You can clearly see that the azimuth roll-over point is about 45 degrees to the left of the front of the vehicle. This is not what I would expect.

Now, I ran another experiment, where I removed the azimuth correction. I.e. polar image subtracts the correction, so I perform an addition to cancel it out. The code for that looks like this:

polar_image = range_image_utils.compute_range_image_polar(tf.expand_dims(r[..., 0], 0), tf.expand_dims(e, 0), tf.expand_dims(tf.reverse(i, [-1]), 0))
azimuth = polar_image[0, ..., 0]
correction = tf.atan2(e[..., 1, 0], e[..., 0, 0])
azimuth = azimuth + correction
azimuth = tf.math.atan2(tf.math.sin(azimuth), tf.math.cos(azimuth))

And the resulting pointcloud looks like this:

Screen Shot 2021-05-19 at 9 56 50 AM

You can see here that the edges of +pi and -pi are directly behind the vehicle. Thus it seems that the azimuth is more correct without the extrinsic calibration applied.

If I print out the actual correction angle, I get 2.5887 radians. That seems like an incredibly odd angle to mount the top lidar with respect to the vehicle, and my guess is that is where the issue lies?
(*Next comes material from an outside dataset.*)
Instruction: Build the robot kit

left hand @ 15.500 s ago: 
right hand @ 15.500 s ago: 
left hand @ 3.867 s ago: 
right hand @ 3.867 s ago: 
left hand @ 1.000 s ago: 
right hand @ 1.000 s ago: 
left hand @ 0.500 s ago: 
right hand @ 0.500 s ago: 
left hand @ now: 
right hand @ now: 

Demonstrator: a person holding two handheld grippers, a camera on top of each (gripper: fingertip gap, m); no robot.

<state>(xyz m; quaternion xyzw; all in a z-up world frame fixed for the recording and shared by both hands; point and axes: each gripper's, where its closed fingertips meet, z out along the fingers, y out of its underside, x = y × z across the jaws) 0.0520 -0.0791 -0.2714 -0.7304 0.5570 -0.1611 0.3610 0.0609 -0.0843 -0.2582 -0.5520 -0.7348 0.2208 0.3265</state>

I have created a minimal reproducible Colab notebook with this experiment if you would like to give it a try: https://colab.research.google.com/drive/1wc9labdFgP2E0v9qmfbKuMxorfP3QSHY?usp=sharing

atyshka commented 3 years ago

@peisun1115 This seems to relate to #20 , which says that the result of compute_range_image_polar is in sensor frame rather than vehicle frame. However, that function calculates an azimuth and then subtracts the extrinsic yaw from it. My interpretation then is that the raw images from the proto ARE corrected and natively stored in vehicle frame. Then compute_range_image_polar un-corrects them so that they go from vehicle frame -> sensor frame. Then compute_range_image_cartesian re-corrects them to be in vehicle frame again. This would explain my test results. Can you please clarify if this is the correct interpretation? I only ask because it seems contrary to the documentation that said

Note that an azimuth correction is needed to make sure the center of the image corresponds to the +x-axis.

If the raw frame data is in vehicle frame rather than sensor frame, then no azimuth corrections ought to be necessary to center it within the frame.